Als nächstes drucken Sie das Gewebekonstrukt in extrusionsorientierter Weise mit einem maßgeschneiderten Bioprinter bei Raumtemperatur und vernetzen Sie das biogedruckte Gewebekonstrukt mit 365 Nanometern ultraviolettem Licht für 40 Sekunden bei 800 Milliwatt. Dann Kultur das vernetzte Gewebekonstrukt in DMEM ergänzt mit 10%fetalem Rinderserum und 1%penicillin-streptomycin in einem Zellkultur-Inkubator, das Medium alle acht Stunden während der ersten zwei Tage und alle zwei bis drei Tage danach ändern. In dieser repräsentativen Analyse, im Verlauf des Bioprinting-Verfahrens, nahm die Dichte der Zellen in den Zielbrunnen in allen Gruppen ab.
In der Seidenfibroin-Null-GelMA-Gruppe wurden etwa 70% der Zellen in der unteren Schicht abgelagert. In der Seidenfibroin-Gruppe wurde eine GelMA-Gruppe von etwa 40% der Zellen in der unteren Schicht abgelagert, und etwa 5% der Zellen wurden in der oberen Schicht abgelagert.
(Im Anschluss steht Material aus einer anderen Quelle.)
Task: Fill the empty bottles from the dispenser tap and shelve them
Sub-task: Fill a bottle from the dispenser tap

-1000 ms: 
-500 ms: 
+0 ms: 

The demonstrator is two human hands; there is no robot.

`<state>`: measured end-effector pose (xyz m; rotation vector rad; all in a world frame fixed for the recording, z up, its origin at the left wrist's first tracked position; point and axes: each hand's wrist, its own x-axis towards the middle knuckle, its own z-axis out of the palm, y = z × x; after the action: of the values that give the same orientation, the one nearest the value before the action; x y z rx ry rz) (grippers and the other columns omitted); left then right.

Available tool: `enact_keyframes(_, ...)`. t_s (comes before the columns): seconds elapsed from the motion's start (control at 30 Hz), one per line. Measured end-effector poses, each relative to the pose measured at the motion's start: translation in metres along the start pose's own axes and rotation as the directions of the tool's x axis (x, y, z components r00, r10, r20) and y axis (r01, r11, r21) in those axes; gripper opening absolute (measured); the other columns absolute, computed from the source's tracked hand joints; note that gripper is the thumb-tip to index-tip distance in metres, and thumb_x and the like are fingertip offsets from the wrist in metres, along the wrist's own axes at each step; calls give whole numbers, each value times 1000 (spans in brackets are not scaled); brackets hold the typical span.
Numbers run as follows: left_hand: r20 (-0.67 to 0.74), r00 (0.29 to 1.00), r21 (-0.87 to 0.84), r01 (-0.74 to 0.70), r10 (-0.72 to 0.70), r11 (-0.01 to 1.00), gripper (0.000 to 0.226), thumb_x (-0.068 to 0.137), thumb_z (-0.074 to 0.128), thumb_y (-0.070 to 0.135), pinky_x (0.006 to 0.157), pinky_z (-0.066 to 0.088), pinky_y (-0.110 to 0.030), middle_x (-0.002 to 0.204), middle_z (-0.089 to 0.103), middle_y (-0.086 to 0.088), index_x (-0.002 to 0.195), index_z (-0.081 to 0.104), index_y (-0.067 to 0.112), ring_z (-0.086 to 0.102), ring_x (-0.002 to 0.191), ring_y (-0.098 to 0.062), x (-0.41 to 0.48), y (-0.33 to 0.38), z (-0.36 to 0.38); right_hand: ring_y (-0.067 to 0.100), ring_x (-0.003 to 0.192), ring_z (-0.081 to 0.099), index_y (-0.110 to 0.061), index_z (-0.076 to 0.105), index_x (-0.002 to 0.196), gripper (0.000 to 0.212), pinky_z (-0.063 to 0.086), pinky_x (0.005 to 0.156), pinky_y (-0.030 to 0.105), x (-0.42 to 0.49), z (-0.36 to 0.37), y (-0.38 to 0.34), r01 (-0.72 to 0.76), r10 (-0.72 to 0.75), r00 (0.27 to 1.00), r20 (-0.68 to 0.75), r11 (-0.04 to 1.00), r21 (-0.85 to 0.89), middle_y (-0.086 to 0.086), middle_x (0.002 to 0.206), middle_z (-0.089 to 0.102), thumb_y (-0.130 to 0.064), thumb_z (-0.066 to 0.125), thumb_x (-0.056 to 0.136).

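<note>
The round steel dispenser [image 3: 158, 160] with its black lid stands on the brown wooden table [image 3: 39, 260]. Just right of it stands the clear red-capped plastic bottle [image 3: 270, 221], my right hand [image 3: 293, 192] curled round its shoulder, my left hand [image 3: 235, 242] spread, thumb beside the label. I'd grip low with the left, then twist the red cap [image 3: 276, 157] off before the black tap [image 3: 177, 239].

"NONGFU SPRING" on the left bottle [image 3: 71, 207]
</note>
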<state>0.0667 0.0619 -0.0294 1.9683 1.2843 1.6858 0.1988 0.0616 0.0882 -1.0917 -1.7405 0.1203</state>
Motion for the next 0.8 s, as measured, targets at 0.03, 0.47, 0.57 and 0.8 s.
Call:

In der Seidenfibroin-Mehrschicht-GelMA-Gruppe war die Ablagerung von verkapselten Zellen homogener als die der Kontrollgruppen.
Der kritischste Teil dieses Protokolls ist das Laden der SF-GelMA Bioink Multilayer. Dieses Protokoll kann auf andere Extrusionsbioprinting-Analysen angewendet werden, die flüssige Bioinks verwenden.